Your task is to return the listing below word for word, without any of its images.

# # # # #

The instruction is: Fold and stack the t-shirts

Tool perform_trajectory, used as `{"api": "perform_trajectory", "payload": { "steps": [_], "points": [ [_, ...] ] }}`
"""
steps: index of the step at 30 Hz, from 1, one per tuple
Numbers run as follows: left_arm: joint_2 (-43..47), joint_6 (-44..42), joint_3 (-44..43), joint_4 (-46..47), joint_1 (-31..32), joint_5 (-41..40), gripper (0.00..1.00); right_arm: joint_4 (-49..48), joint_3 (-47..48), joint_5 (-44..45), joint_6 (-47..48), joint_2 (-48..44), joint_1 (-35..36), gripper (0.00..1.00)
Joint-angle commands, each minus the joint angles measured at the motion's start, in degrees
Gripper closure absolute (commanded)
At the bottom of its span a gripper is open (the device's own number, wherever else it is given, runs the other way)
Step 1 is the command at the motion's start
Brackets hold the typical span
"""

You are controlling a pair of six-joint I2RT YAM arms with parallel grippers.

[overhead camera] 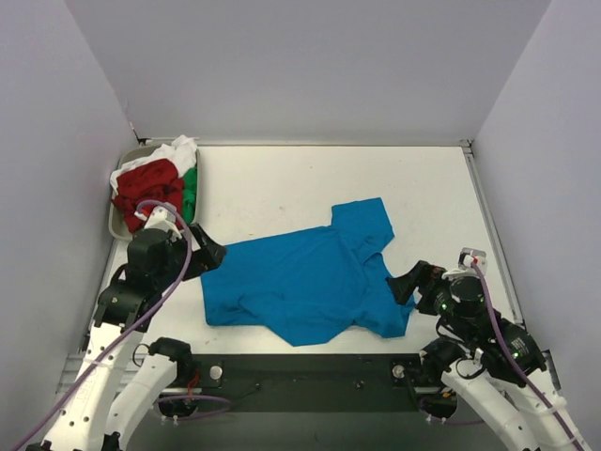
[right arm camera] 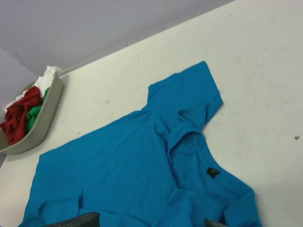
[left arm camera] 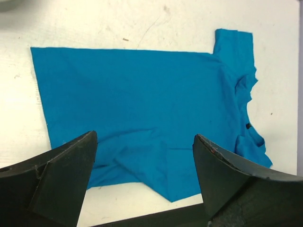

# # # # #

> [Answer section]
The instruction is: Fold and stack the t-shirts

Tool perform_trajectory, used as `{"api": "perform_trajectory", "payload": { "steps": [_], "points": [ [_, ...] ] }}`
"""
steps: index of the step at 30 Hz, from 1, one per tuple
Numbers run as follows: left_arm: joint_2 (-43..47), joint_6 (-44..42), joint_3 (-44..43), joint_4 (-46..47), joint_1 (-31..32), joint_5 (-41..40), gripper (0.00..1.00); right_arm: joint_4 (-49..48), joint_3 (-47..48), joint_5 (-44..45), joint_6 (-47..48), joint_2 (-48..44), joint_1 (-35..36), gripper (0.00..1.00)
Joint-angle commands, each minus the joint angles measured at the motion's start, in degrees
Gripper closure absolute (commanded)
At the bottom of its span a gripper is open (the device's own number, wherever else it is given, runs the other way)
Step 1 is the command at the motion's start
Brackets hold the typical span
"""

You are controlling a pair of six-joint I2RT YAM arms with parallel grippers.

[overhead camera] 
[right arm camera] 
[left arm camera] 

There's nothing more to this exercise.